Your goal
For the data below, tally how many lines contain "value" and answer only with that tally.

'''

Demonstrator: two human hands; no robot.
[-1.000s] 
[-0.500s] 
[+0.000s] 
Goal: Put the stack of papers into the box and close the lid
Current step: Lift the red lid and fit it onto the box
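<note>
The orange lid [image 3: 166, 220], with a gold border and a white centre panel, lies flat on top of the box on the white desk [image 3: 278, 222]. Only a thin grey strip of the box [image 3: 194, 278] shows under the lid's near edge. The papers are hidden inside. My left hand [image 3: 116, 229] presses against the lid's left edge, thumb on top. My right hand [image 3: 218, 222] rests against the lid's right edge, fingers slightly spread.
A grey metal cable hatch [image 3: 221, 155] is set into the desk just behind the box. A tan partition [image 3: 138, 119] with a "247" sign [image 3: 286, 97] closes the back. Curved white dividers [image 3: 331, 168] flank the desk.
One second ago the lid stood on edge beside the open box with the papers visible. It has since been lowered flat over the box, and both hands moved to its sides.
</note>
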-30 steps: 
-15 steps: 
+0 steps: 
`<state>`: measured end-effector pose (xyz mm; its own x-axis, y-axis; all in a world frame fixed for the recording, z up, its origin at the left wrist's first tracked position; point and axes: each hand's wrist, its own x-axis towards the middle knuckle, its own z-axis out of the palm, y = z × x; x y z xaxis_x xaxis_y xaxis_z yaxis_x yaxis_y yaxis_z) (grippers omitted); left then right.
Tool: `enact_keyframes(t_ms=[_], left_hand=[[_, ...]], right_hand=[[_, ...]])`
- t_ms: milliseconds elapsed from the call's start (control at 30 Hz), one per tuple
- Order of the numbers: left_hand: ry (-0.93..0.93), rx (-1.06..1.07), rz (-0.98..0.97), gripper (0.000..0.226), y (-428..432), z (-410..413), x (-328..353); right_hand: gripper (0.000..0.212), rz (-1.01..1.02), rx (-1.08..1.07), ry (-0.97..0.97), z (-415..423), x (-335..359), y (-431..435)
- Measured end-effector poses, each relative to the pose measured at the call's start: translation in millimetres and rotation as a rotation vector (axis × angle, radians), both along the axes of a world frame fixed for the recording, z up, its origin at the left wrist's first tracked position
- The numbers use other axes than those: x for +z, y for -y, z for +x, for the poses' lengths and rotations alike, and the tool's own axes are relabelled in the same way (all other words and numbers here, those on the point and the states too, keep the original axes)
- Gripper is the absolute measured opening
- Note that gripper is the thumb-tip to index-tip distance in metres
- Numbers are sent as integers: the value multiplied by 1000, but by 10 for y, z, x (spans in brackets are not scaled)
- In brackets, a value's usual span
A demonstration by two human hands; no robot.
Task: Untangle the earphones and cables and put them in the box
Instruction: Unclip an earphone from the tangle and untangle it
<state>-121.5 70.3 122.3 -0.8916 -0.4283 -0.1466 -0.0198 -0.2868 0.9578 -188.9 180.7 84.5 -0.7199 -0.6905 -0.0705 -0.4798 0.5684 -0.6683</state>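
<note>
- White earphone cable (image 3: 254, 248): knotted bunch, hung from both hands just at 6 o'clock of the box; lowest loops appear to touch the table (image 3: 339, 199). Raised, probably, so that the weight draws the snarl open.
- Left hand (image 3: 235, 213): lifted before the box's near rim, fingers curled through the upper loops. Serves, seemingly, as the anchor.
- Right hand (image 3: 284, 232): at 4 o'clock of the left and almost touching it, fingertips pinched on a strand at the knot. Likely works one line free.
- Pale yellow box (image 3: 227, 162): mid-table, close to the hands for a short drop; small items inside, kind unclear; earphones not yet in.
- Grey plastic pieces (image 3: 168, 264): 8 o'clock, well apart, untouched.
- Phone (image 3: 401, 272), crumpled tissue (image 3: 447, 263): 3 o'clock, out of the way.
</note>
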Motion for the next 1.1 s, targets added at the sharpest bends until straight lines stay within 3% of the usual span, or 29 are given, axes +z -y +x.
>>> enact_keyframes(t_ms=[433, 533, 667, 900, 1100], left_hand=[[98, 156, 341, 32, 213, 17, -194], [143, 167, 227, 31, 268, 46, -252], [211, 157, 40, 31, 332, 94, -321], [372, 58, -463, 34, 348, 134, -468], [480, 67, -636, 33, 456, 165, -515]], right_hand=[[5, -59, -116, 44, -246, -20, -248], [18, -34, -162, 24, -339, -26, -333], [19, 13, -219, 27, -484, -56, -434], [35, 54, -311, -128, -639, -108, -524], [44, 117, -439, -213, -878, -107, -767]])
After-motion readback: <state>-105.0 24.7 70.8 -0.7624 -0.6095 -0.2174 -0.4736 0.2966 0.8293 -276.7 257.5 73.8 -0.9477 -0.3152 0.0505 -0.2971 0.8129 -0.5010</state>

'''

Written response
2